### Input
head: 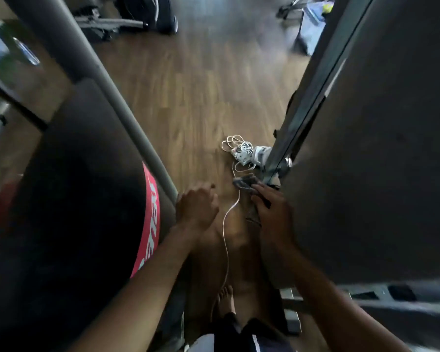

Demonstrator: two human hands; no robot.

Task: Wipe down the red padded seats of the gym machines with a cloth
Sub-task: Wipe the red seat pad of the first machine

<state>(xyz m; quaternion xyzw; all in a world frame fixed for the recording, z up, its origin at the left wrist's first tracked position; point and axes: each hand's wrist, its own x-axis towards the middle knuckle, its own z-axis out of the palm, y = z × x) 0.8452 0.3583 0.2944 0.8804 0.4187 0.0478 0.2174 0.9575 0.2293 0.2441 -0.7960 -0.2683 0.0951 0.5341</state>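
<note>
Head view, blurred: the right hand (274,214) has its fingers curled round a dark grey crumpled cloth (245,183), which bunches out just beyond the fingertips, beside a grey metal upright (315,92). The left hand (197,208) holds nothing, its fingers loosely curled, just beside a slanted grey metal tube (127,123). Left of those fingers lies a black padded cushion with a red lettered band (149,219). Between the two hands' fingers a thin white cable (225,224) trails over the brown wooden floor (193,85).

A gym: black-and-red pad (74,199), grey steel machine frames (127,115) (on wood-plank floor (201,85)).
</note>
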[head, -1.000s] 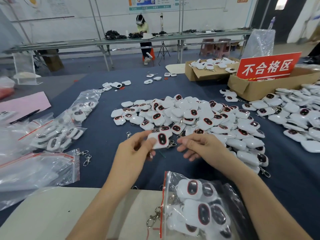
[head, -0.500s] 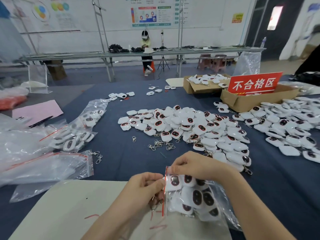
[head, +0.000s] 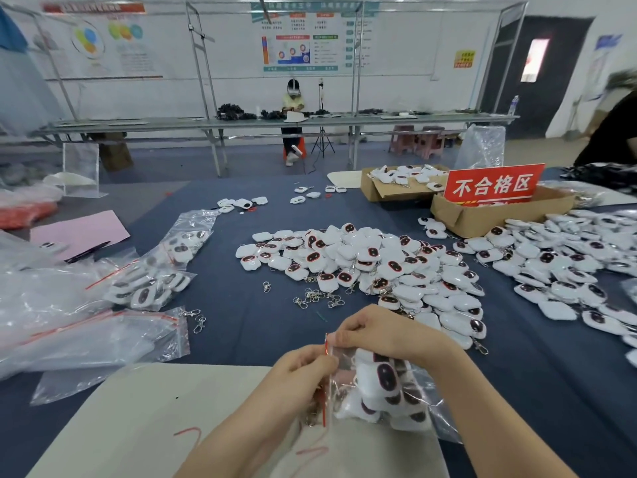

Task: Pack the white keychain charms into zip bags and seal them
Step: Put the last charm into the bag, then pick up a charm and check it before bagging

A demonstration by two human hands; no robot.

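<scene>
**Two hands pinch the bag's red zip**

The zip bag [head: 439,420] is at 6 o'clock in the view, over the edge of a white board [head: 138,426] on the blue table cloth [head: 248,326]. White charms [head: 384,376] with dark faces fill it. The left hand [head: 303,370] pinches the red zip strip [head: 325,414], with its fingers curled tight on it. The right hand [head: 382,334] pinches the top end of the same strip, at 1 o'clock from the left hand. A big pile of loose charms [head: 372,260] sits at 12 o'clock from the hands. Little metal clips [head: 317,298] lie between the pile and the hands. Full bags [head: 155,281] lie at 9 o'clock. A cardboard box [head: 482,219] with a red sign [head: 493,184] stands at 2 o'clock.
</scene>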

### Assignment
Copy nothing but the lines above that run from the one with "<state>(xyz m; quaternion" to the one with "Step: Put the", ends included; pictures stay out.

### Written response
<state>(xyz m; quaternion xyzw; all in a world frame fixed for the recording, z up, its origin at the left wrist's first tracked position; point and axes: each hand's wrist, its own x-axis towards the middle knuckle, its own z-axis out of the palm, y = z × x) 0.8452 0.3583 0.2944 0.8804 0.4187 0.0478 0.2174 0.9575 0.2293 0.2441 -0.7960 -0.2683 0.0951 0.5341</state>
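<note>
Head view, blurred: the right hand (274,214) has its fingers curled round a dark grey crumpled cloth (245,183), which bunches out just beyond the fingertips, beside a grey metal upright (315,92). The left hand (197,208) holds nothing, its fingers loosely curled, just beside a slanted grey metal tube (127,123). Left of those fingers lies a black padded cushion with a red lettered band (149,219). Between the two hands' fingers a thin white cable (225,224) trails over the brown wooden floor (193,85).

A gym: black-and-red pad (74,199), grey steel machine frames (127,115) (on wood-plank floor (201,85)).
</note>
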[head, -1.000s] 
[head, -0.500s] 
[head, +0.000s] 

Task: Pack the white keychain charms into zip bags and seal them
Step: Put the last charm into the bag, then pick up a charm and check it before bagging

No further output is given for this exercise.